I need it however to select the whole email address, not just the domain (which is what im currently searching.

How can i make grep select the entire field that it found the matching string, but not the entire line?

ilkkachu
  • 138,973
TrevorKS
  • 638

2 Answers2

7

Here is a solution using grep:

grep -E -o "\b[A-Za-z0-9._%+-]+@[A-Za-z0-9.-]+\.[A-Za-z]{2,6}\b" /path/to/file/of/emails/and/such.txt

This will get all email addresses in the file. You may want to adapt the regex to match only a specific domain.

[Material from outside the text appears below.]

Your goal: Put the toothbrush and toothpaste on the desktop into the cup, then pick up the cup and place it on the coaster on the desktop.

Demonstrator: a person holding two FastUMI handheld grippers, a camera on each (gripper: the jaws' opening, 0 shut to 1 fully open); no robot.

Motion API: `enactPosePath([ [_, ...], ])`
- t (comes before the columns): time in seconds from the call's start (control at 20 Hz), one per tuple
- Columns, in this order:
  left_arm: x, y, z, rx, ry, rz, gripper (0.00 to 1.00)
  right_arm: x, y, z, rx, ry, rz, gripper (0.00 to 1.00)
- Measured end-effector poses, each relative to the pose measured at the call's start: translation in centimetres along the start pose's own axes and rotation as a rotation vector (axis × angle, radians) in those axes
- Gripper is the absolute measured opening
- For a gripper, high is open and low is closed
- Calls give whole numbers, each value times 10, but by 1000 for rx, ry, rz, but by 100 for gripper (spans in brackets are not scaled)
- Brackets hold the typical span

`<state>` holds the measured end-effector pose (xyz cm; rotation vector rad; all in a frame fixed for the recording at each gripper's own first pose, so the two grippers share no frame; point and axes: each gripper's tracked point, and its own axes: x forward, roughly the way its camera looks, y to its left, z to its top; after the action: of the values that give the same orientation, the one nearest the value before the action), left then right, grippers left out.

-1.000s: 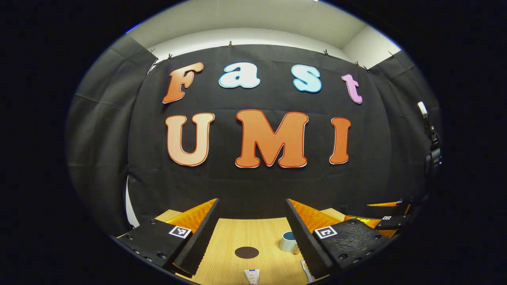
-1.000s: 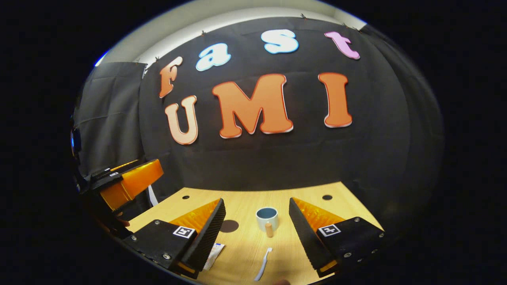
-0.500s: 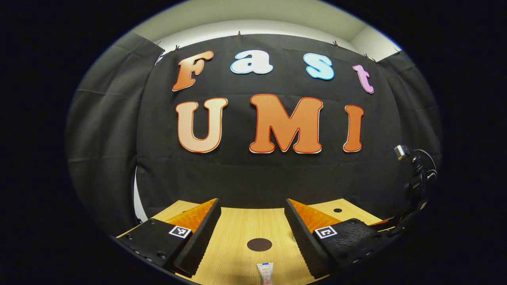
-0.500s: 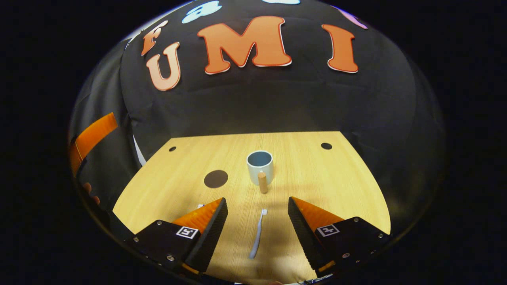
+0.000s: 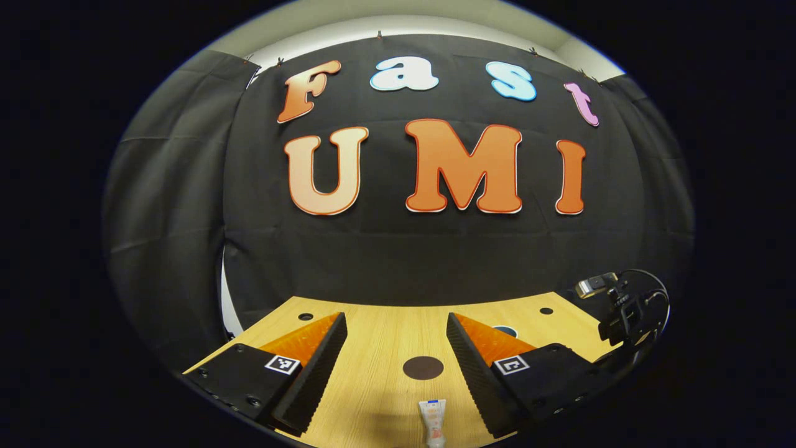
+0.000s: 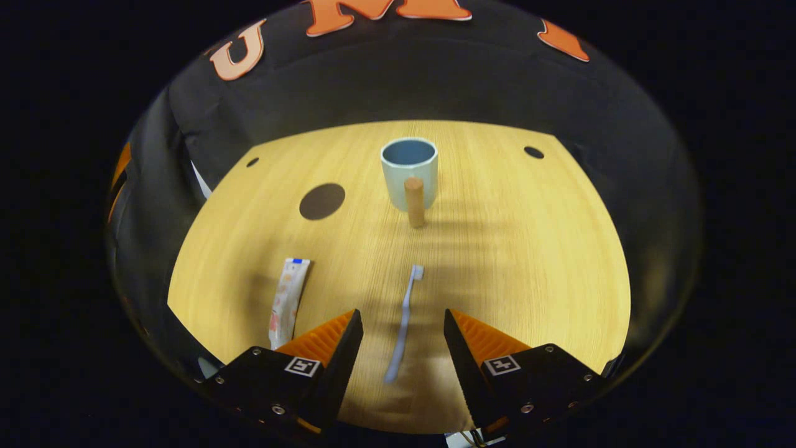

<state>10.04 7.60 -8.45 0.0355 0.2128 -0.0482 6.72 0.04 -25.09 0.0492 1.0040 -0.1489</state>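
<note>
On the wooden surface [image 6: 510,249], seen from the right gripper view, the items run left to right: a dark round coaster [image 6: 321,201] toward the far left, a toothpaste tube [image 6: 286,302] lying flat near the front left, a toothbrush [image 6: 403,323] lying lengthwise in the middle with its head pointing away, and a pale blue cup [image 6: 408,171] upright beyond it, its wooden handle [image 6: 414,201] facing the camera. The right gripper [image 6: 398,330] hangs above the brush handle with its jaws wide apart, one on each side of the handle and holding nothing. From the left gripper view, the left gripper [image 5: 392,348] is likewise spread wide and empty, with the toothpaste cap end [image 5: 433,420] between its fingers at the bottom and the coaster [image 5: 423,368] just ahead; the other gripper's body [image 5: 625,311] shows at the far right. Neither item is in the cup, so the task looks to be at its first pick. The brush is thin and lies flush on the surface, so a closing grip set too high may miss it, or the tips may scrape the surface and flick it aside. The cup looks light and its handle juts toward the brush, so a clumsy insertion might tip it.
</note>
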Motion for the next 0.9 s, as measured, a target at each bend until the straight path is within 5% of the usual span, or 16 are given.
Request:
enactPosePath([
  [0.55,27,4,-44,0,165,-35,97,50,0,-49,81,339,-44,60],
  [0.9,35,-1,-74,40,292,-62,97,59,3,-56,152,409,-53,16],
])
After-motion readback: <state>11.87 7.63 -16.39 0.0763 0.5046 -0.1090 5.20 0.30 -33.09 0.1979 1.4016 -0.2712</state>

-E, --extended-regexp Interpret PATTERN as an extended regular expression

-o, --only-matching Print only the matched (non-empty) parts of a matching line, with each such part on a separate output line.

1

-o prints only the part matching the pattern, so you'll need to extend the pattern to include the part before the @. With the addresses in your sample, catching any non-blanks should do:

$ grep -oniTE '[^[:blank:]]+@outlook.com'  foo 
  1:    buffalos@outlook.com
  2:    target@outlook.com
  3:    helpme@outlook.com

In general, though, email addresses are difficult to parse (they can contain quoted whitespace), and the above will miss some valid email addresses (as well as include some invalid ones). See e.g. Wikipedia and the relevant standards for the gory details.

ilkkachu
  • 138,973